For Boys Only: The Biggest, Baddest Book Ever
- First edition cover
- Author: Marc Aronson and HP Newquist
- Genre: Middle grade nonfiction
- Publisher: Feiwel & Friends
- Publication date: November 27, 2007
- ISBN: 9780312377069

= For Boys Only =

2007 non-fiction book by Marc Aronson and HP Newquist

For Boys Only: The Biggest, Baddest Book Ever is a 2007 non-fiction book by Marc Aronson and HP Newquist. The book has 100 short articles on subjects that appeal to boys, such as biting spiders, Easter Island, invisibility cloaks, and fake blood. It also includes a set of 39 codes for the reader to solve, which vary in difficulty.

==Reception==
A Booklist review stated that “in a tone both light and humorous, Newquist and Aronson aim to please by assembling a tantalizing assortment of codes, puzzles, best lists, brief history and science facts, instructions for fake blood and the ultimate Frisbee, and even advice about facing up to a shark ('try not to bleed too much') . . . this offers lots of good fun, and with so much chick lit available, it’s nice to see special attention being paid to boys. In fact, there’s nothing here to keep girls away but the title.”

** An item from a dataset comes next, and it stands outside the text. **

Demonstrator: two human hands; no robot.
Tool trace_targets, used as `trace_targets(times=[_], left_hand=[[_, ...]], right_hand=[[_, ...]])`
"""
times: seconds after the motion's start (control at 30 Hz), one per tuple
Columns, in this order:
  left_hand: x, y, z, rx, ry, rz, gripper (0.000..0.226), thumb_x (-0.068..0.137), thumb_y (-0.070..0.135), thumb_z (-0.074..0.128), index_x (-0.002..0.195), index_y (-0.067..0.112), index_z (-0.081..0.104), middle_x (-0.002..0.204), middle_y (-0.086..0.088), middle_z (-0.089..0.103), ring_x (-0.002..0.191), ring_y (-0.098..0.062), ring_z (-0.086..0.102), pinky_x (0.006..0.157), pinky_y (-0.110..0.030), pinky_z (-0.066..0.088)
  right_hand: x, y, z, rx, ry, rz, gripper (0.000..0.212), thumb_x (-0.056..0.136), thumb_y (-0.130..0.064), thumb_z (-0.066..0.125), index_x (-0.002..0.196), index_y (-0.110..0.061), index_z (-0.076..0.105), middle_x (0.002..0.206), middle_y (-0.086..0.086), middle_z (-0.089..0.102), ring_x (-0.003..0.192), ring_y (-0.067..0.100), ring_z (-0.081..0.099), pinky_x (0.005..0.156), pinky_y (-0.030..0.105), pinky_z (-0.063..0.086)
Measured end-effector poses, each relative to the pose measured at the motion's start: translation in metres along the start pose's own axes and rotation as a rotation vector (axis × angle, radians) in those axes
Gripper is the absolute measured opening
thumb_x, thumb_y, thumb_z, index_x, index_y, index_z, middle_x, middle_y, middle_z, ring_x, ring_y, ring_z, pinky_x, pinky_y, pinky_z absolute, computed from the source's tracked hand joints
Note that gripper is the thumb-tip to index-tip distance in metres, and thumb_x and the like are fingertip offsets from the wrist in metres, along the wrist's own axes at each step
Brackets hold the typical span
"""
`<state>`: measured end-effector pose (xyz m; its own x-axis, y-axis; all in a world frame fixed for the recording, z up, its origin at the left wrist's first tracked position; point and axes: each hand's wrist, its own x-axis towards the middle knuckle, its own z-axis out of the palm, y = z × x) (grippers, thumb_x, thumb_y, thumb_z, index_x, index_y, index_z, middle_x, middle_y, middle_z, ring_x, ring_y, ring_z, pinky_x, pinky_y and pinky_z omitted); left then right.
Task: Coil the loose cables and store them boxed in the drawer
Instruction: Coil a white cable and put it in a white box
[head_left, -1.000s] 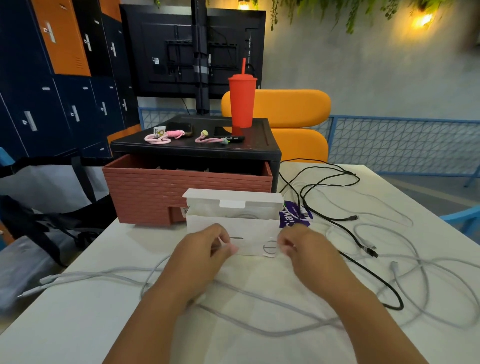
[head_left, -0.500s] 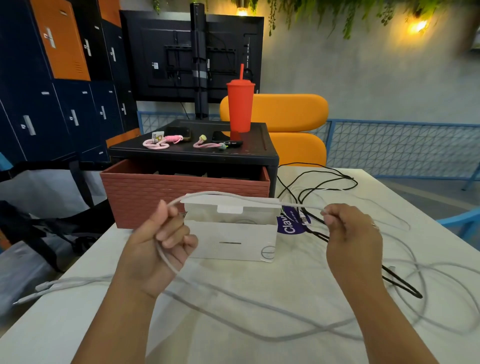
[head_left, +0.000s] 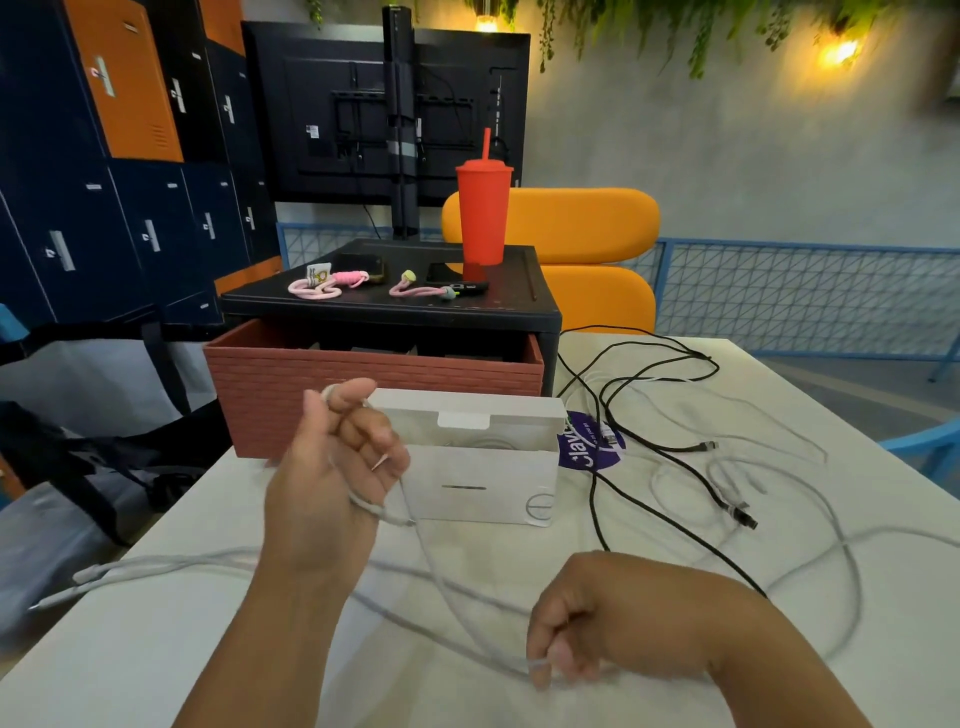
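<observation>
Cable, pale grey, round and smooth-jacketed (head_left: 435, 569): one strand runs slack through the air between the person's two hands, above the matte white tabletop (head_left: 156, 623). More of it trails left across the table, where plug ends lie near the edge.

Left hand (head_left: 332, 467): raised, palm up, fingers curled around the cable, which loops over the forefinger and crosses the heel of the palm.

Right hand (head_left: 597, 623): low, near the front edge, thumb and fingertips pinched on the same strand.

White cardboard box (head_left: 483, 483): rectangular, smooth, hinged lid tipped back and open. It stands on the table just behind the left hand and just in front of the drawer. Its contents cannot be made out.

Brick-red plastic drawer with ribbed brick-pattern front (head_left: 332, 395): pulled out from under a black cabinet (head_left: 395, 306).

On the cabinet top: a tall red plastic tumbler with straw (head_left: 483, 218) and pink braided cord loops (head_left: 317, 286).

To the right of the box: thin black cables (head_left: 649, 514) and thin white cables (head_left: 779, 519), loose and crossing one another, some over a round purple sticker (head_left: 587, 447). They spread over the right side of the table.

Behind: an orange padded chair (head_left: 582, 223).
</observation>
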<state>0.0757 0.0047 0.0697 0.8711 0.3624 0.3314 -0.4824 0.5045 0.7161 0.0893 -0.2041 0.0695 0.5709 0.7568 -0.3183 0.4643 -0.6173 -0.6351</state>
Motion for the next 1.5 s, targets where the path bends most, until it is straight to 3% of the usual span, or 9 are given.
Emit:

Publishers Weekly wrote that "this graphically fresh and topically diverse collection should capture the imagination of its target audience."

A New York Times review said, "The overall problem with all this mountainous stuff, thunked helter-skelter into these boy books, whether Roarke’s Drift, Andrewsarchus Mongoliensis (a giant wolf-like animal that may have eaten beached whales), the invention of the juice-box (1980) or strategies for winning at rock-paper-scissors: It all cooks up into a saltless stew that won't offend the palates of kids or chickens."

It was also reviewed in School Library Journal, and was an American Library Association Quick Picks for Reluctant Young Adult Readers selection.

The book is part of the New York Public Library's "Books For The Teenage."